▶ **Your instructions**:
Starting with the line that has "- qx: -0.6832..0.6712" and finishing with the line that has "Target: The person", set down each line below exactly. Pictures are not copied.

▶ **Stored data**:

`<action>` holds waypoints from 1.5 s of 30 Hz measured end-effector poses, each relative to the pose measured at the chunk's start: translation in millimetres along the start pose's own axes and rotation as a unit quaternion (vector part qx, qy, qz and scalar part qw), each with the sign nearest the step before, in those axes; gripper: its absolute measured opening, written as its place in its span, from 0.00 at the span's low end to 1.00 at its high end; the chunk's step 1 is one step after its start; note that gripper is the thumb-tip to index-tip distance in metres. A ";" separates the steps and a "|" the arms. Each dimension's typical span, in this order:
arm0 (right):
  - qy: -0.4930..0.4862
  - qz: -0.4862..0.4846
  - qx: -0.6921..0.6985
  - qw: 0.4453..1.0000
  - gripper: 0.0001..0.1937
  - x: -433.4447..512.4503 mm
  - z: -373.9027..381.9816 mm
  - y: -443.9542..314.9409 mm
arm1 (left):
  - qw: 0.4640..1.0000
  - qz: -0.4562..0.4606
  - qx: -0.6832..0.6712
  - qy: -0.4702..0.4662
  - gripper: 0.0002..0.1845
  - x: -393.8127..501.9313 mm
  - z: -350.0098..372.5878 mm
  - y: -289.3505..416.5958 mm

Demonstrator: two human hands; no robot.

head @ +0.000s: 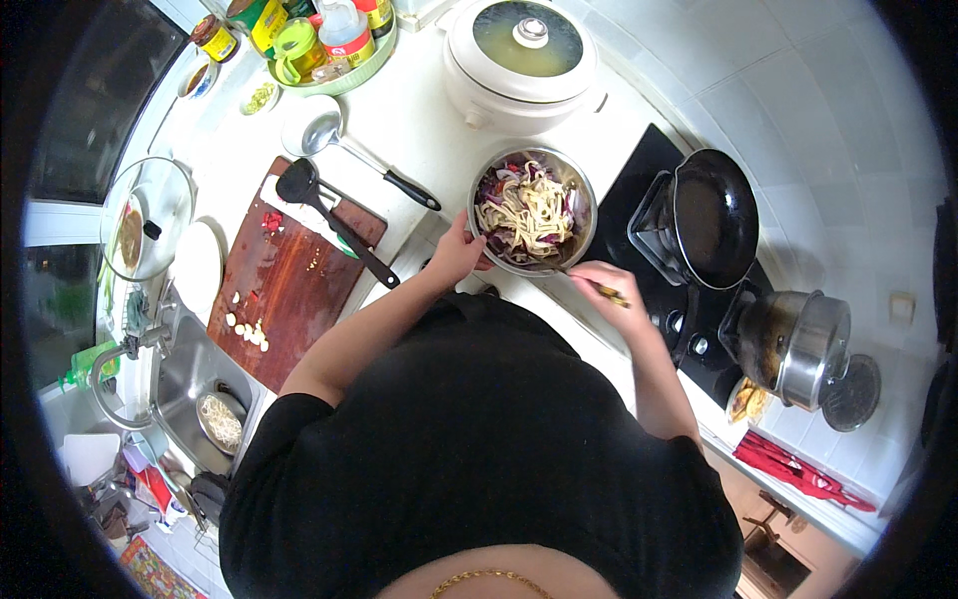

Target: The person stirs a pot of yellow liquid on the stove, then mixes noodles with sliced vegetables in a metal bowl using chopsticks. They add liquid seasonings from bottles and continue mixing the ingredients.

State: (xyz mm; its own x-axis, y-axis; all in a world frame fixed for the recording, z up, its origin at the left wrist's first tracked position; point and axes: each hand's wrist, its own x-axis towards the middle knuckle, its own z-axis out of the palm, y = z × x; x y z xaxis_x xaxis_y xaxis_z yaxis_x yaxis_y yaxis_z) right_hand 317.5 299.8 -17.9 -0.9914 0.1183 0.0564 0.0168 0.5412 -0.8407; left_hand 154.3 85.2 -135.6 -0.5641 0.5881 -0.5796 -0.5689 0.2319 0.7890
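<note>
A stainless steel mixing bowl (588, 224) holds pale strips (535, 210), possibly tofu skin, over shredded purple vegetable with bits of red. My left hand (462, 251) grips the bowl's rim at its lower left. In my right hand (610, 292) is a thin utensil with a patterned handle (612, 294); its far end reaches into the bowl at the near rim, and I cannot tell whether it is chopsticks or a fork. Left of the bowl, a ladle (374, 161) with a black handle lies on the white counter, beside a black spatula (337, 224) resting across a wooden cutting board (299, 299).
Garlic cloves (251, 333) lie on the board. A white electric pot (516, 90) stands behind the bowl. To the right, a black wok (715, 217) and a steel pot (786, 348) sit on the gas stove (636, 202). The sink (187, 374) is at the left.
</note>
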 end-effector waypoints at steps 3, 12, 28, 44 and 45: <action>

▶ **Response to the task**:
  - qx: -0.6832..0.6712
  - qy: -0.4702..0.4662
  - gripper: 0.0002..0.1845
  - x: -393.8127..501.9313 mm
  - z: -350.0098..372.5878 mm
  - y: -289.3505..416.5958 mm

Demonstrator: two human hands; no robot.

head @ +0.000s: 

Target: The person stirs a pot of yellow liquid on the stove, then mixes noodles with sliced vegetables in a metal bowl using chopsticks. They add liquid seasonings from bottles and continue mixing the ingredients.

Nothing remains open in this exercise.